[[ RECORDED DATA, beginning ]]
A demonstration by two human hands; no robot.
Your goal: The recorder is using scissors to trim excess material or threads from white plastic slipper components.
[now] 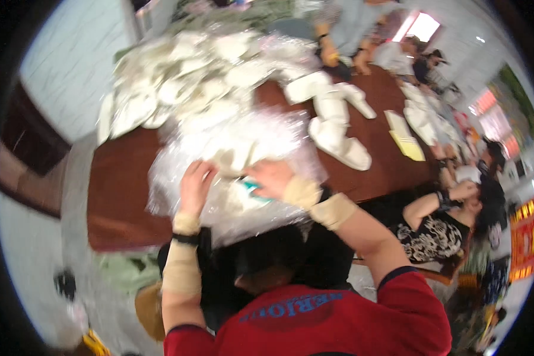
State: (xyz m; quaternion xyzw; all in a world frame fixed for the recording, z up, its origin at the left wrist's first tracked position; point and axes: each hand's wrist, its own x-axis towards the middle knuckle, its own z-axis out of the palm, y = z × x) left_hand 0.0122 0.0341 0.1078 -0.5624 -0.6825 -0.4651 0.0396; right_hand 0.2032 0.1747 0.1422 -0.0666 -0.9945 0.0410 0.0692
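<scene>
The picture is blurred. My left hand (196, 185) has its fingers curled into a heap of clear plastic bags (231, 148) holding white pieces, at the near edge of a dark red-brown table (118, 178). Close beside it, my right hand (273, 178) presses on the same heap, next to a small teal and white thing (253, 188) under its fingers. Whether that hand grips it is unclear. Both wrists wear beige wraps, the left one also a black band.
More white pieces in plastic are piled at the far left (160, 83), with stacked white ones (338, 130) and yellow sheets (408, 145) to the right. A person in a black patterned top (433, 231) sits at right. Another in light blue (350, 29) works at the far end.
</scene>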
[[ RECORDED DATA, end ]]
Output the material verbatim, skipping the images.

ANSWER BOX:
A demonstration by two human hands; no robot.
Your goal: The recorder is using scissors to trim excess material or threads from white plastic slipper components.
[now] 
State: (xyz m; quaternion xyzw; all in a world frame fixed for the recording, z up, its origin at the left wrist's first tracked position; point and axes: each hand's wrist, its own x-axis towards the middle knuckle, its own z-axis out of the palm, y = z × x) left_hand 0.0122 0.0341 0.1078 -0.5624 -0.6825 -0.4651 0.0396; right_hand 0.2032 0.1747 0.1422 -0.0666 -0.9945 0.0410 0.0692
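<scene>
The picture is blurred. My left hand (196, 185) has its fingers curled into a heap of clear plastic bags (231, 148) holding white pieces, at the near edge of a dark red-brown table (118, 178). Close beside it, my right hand (273, 178) presses on the same heap, next to a small teal and white thing (253, 188) under its fingers. Whether that hand grips it is unclear. Both wrists wear beige wraps, the left one also a black band.
More white pieces in plastic are piled at the far left (160, 83), with stacked white ones (338, 130) and yellow sheets (408, 145) to the right. A person in a black patterned top (433, 231) sits at right. Another in light blue (350, 29) works at the far end.
</scene>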

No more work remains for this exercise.